La tactique des « concepts épouvantails » comme « islamo-gauchisme », « wokisme » ou « décivilisation » vide les termes de substance pour disqualifier adversaires et recherche académique. Le gouvernement subvertit les concepts adverses : la « Révolution » devient rhétorique de conservation, le « revenu universel » une simple allocation, et le sigle CNR est approprié pour justifier la remise en cause de son héritage social. L’objectif est de verrouiller le débat en confisquant les mots permettant de penser autrement.
Chapitre 5 : L’État contre les droits
La post-vérité, en sapant le débat public, a permis de s’attaquer à l’État de droit. Aux États-Unis et au Brésil, la logocratie a conduit à des attaques contre la presse, l’université, les ONG, les minorités, le judiciaire et l’appareil d’État. En France, des lois liberticides comme la loi « anticasseurs » ou « sécurité globale » ont visé le droit de manifester et la liberté d’information, souvent censurées par le Conseil constitutionnel mais présentées paradoxalement comme défenses de la liberté.
Le droit commun a intégré des mesures d’exception détournées pour museler la contestation, avec un usage disproportionné de la force lors des manifestations Gilets jaunes ou retraites. Le gouvernement refuse le terme de violences policières, cherchant à interdire de nommer le réel. Cette pente autoritaire, d’abord portée par l’extrême droite, a été reprise par des ministres, et le gouvernement Borne a instrumentalisé le Conseil constitutionnel via des dispositions inconstitutionnelles dans la loi immigration.
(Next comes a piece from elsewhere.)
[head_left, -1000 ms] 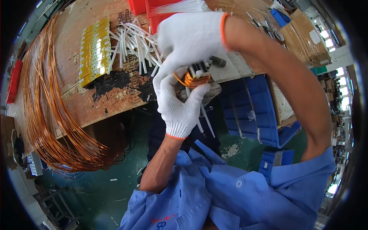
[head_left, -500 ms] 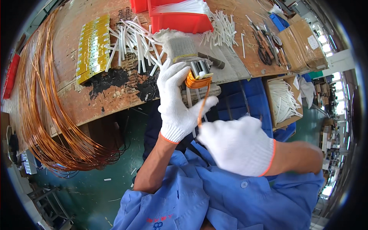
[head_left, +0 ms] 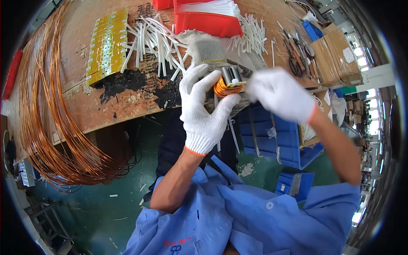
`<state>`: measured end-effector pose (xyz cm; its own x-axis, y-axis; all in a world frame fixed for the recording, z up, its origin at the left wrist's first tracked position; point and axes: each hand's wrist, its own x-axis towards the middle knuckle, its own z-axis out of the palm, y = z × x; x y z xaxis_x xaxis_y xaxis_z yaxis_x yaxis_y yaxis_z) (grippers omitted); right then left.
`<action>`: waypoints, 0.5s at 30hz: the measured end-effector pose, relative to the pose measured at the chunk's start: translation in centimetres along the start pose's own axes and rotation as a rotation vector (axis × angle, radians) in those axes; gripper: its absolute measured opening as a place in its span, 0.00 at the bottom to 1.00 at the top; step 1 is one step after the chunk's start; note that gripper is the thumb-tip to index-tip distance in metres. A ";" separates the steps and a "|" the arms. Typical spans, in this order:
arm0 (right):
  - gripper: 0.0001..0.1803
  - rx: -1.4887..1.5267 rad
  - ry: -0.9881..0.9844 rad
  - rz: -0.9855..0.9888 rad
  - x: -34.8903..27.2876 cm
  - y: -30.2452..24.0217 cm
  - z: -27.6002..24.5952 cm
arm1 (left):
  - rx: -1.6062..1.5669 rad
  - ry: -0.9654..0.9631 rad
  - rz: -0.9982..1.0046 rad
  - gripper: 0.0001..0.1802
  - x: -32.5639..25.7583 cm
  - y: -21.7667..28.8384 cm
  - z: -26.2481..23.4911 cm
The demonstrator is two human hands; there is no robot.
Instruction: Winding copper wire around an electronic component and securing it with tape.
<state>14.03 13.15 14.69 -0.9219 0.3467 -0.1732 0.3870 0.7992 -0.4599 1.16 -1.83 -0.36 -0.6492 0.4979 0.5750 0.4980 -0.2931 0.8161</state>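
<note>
My left hand (head_left: 203, 108), in a white knit glove, grips a small coil of orange copper wire (head_left: 225, 89) between thumb and fingers. The coil sits around a block with shiny grey metal bars (head_left: 231, 75) at the table's front edge. White strips (head_left: 234, 135) hang below it. My right hand (head_left: 284, 94), gloved too, is closed and blurred just right of the coil. The wire ran into this hand a moment ago; its end is now hidden by the fingers. Behind the coil lies a pale cloth-covered piece (head_left: 208, 49).
Large loops of copper wire (head_left: 46, 106) drape over the table's left edge. Yellow taped pieces (head_left: 107, 46), white tubes (head_left: 157, 42) and a red bin (head_left: 208, 24) are on the table. Scissors and hand tools (head_left: 297, 53) lie right, near cardboard boxes (head_left: 335, 53). Blue crates (head_left: 272, 136) stand below.
My right hand has swung up and to the right, from below the coil to beside it. The wire stretch between them no longer shows. My left hand keeps its grip.
</note>
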 end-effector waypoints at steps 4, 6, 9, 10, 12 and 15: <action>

Chapitre 6 : La souveraineté contre le peuple
Ce chapitre montre comment la logocratie contourne la volonté citoyenne. Aux États-Unis et au Brésil, Trump et Bolsonaro ont semé le doute sur les scrutins via le « grand mensonge » d’élections truquées, menant à des insurrections. En France, Emmanuel Macron s’est affranchi de l’obligation de réactivité aux volontés populaires : il a mis en scène des consultations comme le Grand Débat ou la Convention citoyenne pour le climat, mais rejeté leurs conclusions tout en célébrant la délibération. La réforme des retraites, massivement rejetée, a été imposée malgré l’opposition.
Après les législatives de 2024, le Président a refusé de nommer un Premier ministre issu du Nouveau Front populaire, arguant fallacieusement que « personne n’a gagné », maintenant ainsi le pouvoir en ne respectant que la lettre de la loi, au mépris de l’esprit de la souveraineté populaire – un déni de démocratie.
Chapitre 7 : Le temps des logocraties
Ce dernier chapitre synthétise l’analyse. Des penseurs comme Victor Klemperer, George Orwell et Hannah Arendt ont montré comment la corruption du langage prépare les régimes autoritaires. La post-vérité, avec sa double-pensée et son indifférence au vrai, ressemble à la condition des sujets idéaux pour la domination totalitaire. Face à l’érosion du débat public, à l’affaiblissement de l’État de droit et au contournement de la souveraineté populaire, nos régimes, y compris la France, ne peuvent plus être sereinement qualifiés de démocratiques.
La logocratie, du grec logos (discours) et kratos (pouvoir), désigne la pratique où le pouvoir entrave le jugement citoyen en imposant ses mots contre le réel via le mensonge banalisé. Ce n’est pas un régime mais une pathologie de la démocratie qui dissout le débat public et rend possible le glissement autoritaire. La France est actuellement une logocratie et doit raviver l’indignation pour résister.